Talk log from KubeCon Chicago
clux December 22, 2023 [software] #kubernetesAs time goes by, I find myself increasingly disinterested in actually travelling out to a convention, when my preferred method of consuming conference talks is overwhelmingly VOD form with 2x/FF potential.
This is doubly so when the convention is increasingly corporate (like KubeCon), and the CNCF youtube channel is in general high quality. Get it before your ad-blockers break.
This post contains a quick export from my personal notes on some significant talks at KubeConNA'23 (make of them what you will).
My interest areas this kubecon fall broadly into these categories (and will group talks by these):
- observability related :: maintain a lot of metrics related tooling
- continuous deployment :: maintain a lot of ad-hoc cd tooling
- security :: maintain a bunch of controllers and ad-hoc validations
- networking :: traffic apis, mesh and other network sledgehammers (using occasionally)
- kubernetes :: everything else.. cool to see where the platform i build on top of end up going
- maintainership :: am trying to scale kube-rs beyond myself
Observability
How Prometheus Halved It's Memory Storage
nice journey into prometheus space optimization and how the layout of their labels matter a lot. great work that everyone who upgraded prometheus this year benefitted from.
Evaluating Observability Agent Performance
good overview of where the utilization overhead comes from and how to think in terms of backpressure.
OpenTelemetry: What's Next
they're graduated now and deal with metrics (but still experimental w.r.t. rust). imo it feels really strange to be shoehorning everything here into one agent, but we'll see what benefits it can bring later (they keep talking about consistent metadata between them).
Exploring the Power of Metrics Collection with OpenTelemetry
after the 45m+ workshop, they get into the horrific setup they've made inlining scrapeConfigs inside collector crds to support metrics. kind of look at this, and all i can think is "why tho?".
KEDA Graduation Announcements
looks increasingly nice. (i need to kill the prometheus-adapter garbage template format i currently deal with.)
keda_ metrics, scaling modifiers, pausing, job scaling, prom caching, all seem like very nice features.
All You Need to Know About Prometheus in 2023
very interesting talk if you are invested in this ecosystem.

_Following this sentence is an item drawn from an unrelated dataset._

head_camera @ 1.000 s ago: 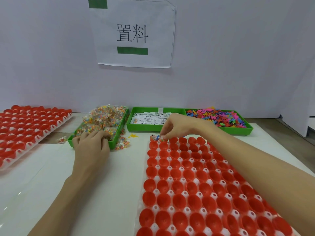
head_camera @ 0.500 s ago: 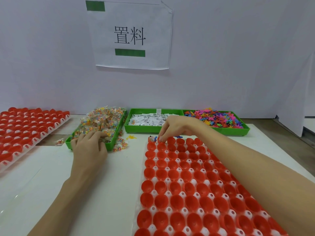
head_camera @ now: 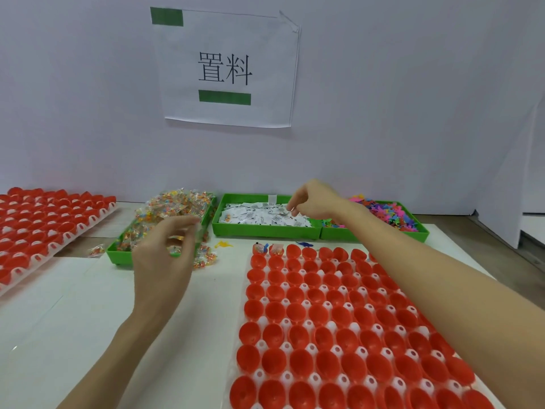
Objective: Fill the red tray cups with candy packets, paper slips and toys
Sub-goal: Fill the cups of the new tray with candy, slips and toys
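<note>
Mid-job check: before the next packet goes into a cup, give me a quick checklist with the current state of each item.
1. Left hand has a candy packet: ok, fingers curled round one, lifted over the candy bin.
2. Right hand has a paper slip: cannot tell, fingertips hang over the slip bin.
3. Next cup free: ok, third cup in the far row of the red tray looks empty.
4. First two cups started: ok, both show contents.
5. Toy supply: ok, toy bin full.
6. Strays: not ok, loose packets and a yellow toy lie on the table.
</note>
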The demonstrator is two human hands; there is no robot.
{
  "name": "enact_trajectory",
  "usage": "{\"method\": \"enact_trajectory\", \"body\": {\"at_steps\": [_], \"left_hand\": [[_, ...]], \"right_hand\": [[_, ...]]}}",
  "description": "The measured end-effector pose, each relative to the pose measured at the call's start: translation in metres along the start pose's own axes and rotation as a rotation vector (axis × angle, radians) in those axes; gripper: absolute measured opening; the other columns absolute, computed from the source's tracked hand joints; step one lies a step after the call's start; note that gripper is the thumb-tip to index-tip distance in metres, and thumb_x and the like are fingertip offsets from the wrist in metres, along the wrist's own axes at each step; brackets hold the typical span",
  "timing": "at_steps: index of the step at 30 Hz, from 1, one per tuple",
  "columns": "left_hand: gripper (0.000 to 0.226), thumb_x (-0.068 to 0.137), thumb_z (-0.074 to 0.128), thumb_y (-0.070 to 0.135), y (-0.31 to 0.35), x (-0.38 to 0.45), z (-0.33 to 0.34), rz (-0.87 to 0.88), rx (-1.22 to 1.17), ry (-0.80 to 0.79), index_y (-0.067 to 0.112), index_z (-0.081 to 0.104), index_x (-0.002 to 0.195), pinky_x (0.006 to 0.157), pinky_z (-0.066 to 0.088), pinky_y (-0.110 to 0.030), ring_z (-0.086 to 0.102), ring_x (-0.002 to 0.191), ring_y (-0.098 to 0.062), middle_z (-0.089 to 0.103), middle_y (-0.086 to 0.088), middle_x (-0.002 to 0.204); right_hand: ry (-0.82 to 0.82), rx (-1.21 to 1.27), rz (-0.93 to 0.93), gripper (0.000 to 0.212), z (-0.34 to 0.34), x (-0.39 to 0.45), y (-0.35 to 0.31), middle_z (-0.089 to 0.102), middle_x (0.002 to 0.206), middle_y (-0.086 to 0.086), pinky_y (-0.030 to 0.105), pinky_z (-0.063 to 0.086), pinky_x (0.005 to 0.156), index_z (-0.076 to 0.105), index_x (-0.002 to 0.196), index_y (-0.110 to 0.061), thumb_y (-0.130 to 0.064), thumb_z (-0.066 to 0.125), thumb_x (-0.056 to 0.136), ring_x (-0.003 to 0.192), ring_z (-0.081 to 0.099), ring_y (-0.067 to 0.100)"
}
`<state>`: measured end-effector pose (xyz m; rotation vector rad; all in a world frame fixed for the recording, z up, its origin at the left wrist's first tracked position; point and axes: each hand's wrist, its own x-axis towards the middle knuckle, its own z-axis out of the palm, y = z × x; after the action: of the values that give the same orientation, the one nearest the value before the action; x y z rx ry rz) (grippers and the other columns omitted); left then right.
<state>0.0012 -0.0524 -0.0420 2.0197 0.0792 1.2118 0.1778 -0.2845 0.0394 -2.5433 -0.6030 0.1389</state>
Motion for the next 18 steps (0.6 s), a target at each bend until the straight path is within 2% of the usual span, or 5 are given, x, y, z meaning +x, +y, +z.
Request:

they mention keep_firing_for
landing which feels great (because it was my suggestion).
q/a session reveal they think the otel collector is an anti-pattern for metrics (ruins active monitoring) and collector's unconventional label use fucks with perf/predictability. worth keeping in mind if you consider using otel agent for metrics.
How and Why You Should Adopt and Expose OSS Interfaces Like Otel and Prometheus
This one was funny (to me, not actually funny). Google Monarch (their internal monitoring tool) exposing a promql interface so they can translate it to monarch.
lots of work for something people complain about so often (promql). goes to show that the thing people complain about is the thing people actually use.
Continuous Delivery
Flux 2.0 and Beyond; OCI + Cosign
OCI feels like a better distribution method for Kubernetes yaml than with helm, and flux's source-controller
pulling oci packaged tarballs has a nice flow to it. OCI + Kustomization sounds workeable.
their selling points:
- colocation of artifacts + images + signatures
- passwordless auth + keyless integrity verification
- increased cd/flux controller efficiency
personally, i just want to distance myself from helm upgrade/releases as much possible and this is a nice + efficient way of doing that.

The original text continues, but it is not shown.